Он машинально схватил три самых крупных осколка, те, на которые попала его кровь, и спрятал в сумку. Мало ли что еще там можно разглядеть? А о том, что за чертовщина такая творится, он подумает позже.
– Я же сказал, ерунда. Сейчас приберу.
Но Наташа уже сходила за веником и совком. Подметала она шумно, осколки бряцали и неприятно резали слух Антона (как будто порезанной ладони мало).
– Что ты вообще разбил-то такое?
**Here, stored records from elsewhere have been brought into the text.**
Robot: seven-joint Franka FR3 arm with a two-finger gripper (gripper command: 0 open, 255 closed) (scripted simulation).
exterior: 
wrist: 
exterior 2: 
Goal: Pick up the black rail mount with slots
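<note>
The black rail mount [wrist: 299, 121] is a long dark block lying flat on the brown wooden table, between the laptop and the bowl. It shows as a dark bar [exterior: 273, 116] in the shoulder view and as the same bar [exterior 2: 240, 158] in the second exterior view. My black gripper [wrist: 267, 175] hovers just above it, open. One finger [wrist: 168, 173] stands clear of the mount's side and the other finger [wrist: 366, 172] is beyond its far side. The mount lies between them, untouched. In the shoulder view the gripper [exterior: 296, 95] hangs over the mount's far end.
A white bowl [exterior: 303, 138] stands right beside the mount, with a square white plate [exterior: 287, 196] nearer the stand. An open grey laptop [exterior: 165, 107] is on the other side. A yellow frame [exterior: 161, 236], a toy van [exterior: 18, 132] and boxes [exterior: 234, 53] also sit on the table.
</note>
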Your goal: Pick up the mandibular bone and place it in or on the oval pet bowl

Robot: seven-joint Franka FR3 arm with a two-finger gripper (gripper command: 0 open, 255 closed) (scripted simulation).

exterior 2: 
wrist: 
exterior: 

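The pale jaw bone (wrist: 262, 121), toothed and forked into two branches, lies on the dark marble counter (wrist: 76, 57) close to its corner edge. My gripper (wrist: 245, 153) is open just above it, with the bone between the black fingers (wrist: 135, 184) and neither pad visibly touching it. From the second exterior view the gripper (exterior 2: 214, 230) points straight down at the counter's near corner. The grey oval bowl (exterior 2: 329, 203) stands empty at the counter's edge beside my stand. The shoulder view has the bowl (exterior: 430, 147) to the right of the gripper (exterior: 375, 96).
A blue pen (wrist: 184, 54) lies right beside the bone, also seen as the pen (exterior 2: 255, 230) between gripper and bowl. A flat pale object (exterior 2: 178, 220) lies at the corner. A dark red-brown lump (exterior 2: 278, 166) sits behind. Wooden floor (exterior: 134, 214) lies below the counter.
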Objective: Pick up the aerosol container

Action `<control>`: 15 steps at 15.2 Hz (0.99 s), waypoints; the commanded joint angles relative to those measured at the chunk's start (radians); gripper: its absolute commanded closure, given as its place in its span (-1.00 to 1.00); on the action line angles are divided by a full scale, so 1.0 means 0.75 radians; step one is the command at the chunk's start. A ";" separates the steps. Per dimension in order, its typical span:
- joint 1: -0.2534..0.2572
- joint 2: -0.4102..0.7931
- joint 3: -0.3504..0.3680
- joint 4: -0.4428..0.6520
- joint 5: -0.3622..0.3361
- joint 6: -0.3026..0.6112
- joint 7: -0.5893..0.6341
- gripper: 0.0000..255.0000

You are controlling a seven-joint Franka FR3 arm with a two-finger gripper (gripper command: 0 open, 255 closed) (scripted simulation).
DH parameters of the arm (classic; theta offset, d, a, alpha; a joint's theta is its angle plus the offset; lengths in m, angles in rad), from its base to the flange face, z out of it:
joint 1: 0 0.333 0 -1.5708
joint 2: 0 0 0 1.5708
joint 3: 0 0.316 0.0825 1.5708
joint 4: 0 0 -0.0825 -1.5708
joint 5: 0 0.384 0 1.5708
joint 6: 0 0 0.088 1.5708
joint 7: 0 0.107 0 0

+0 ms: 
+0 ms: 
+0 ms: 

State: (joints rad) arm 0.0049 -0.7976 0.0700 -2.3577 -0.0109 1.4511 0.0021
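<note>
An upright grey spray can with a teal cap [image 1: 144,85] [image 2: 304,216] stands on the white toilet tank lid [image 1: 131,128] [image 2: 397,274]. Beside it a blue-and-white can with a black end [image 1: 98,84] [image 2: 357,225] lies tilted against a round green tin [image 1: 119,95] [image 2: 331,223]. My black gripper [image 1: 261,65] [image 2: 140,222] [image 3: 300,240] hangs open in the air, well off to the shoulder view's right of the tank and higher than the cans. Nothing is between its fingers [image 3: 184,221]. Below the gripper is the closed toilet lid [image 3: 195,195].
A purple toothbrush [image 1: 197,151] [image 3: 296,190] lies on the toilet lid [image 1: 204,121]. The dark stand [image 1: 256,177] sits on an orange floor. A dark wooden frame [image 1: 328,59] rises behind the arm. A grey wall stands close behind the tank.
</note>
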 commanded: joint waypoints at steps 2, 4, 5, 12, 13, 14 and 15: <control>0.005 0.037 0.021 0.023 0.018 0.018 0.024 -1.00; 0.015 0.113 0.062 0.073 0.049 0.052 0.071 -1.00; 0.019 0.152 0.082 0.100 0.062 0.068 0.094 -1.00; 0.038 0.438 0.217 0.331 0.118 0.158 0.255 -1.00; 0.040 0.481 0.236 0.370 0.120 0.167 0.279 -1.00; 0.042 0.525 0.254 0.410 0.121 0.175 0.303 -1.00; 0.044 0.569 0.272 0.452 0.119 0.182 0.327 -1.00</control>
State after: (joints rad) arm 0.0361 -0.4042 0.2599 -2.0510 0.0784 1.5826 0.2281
Не припомню этого зеркала.
– Да старая безделушка, в ящике стола нашел, уронил. Теперь уже неважно.
Жена озадаченно посмотрела на битые сверкающие кусочки.
– Плохая примета. Говорят, семь лет несчастий приносит. Ты же не смотрелся в осколки?
Антон тоскливо глянул на жену и, ничего не ответив, продолжил собираться на работу.
Первые рабочие будни после новогодних праздников едва ли можно назвать трудовыми. Время все течет, а день никак не кончается, и прошлогодние уже стикеры, напоминающие о задачах, кажутся чьей-то шуткой.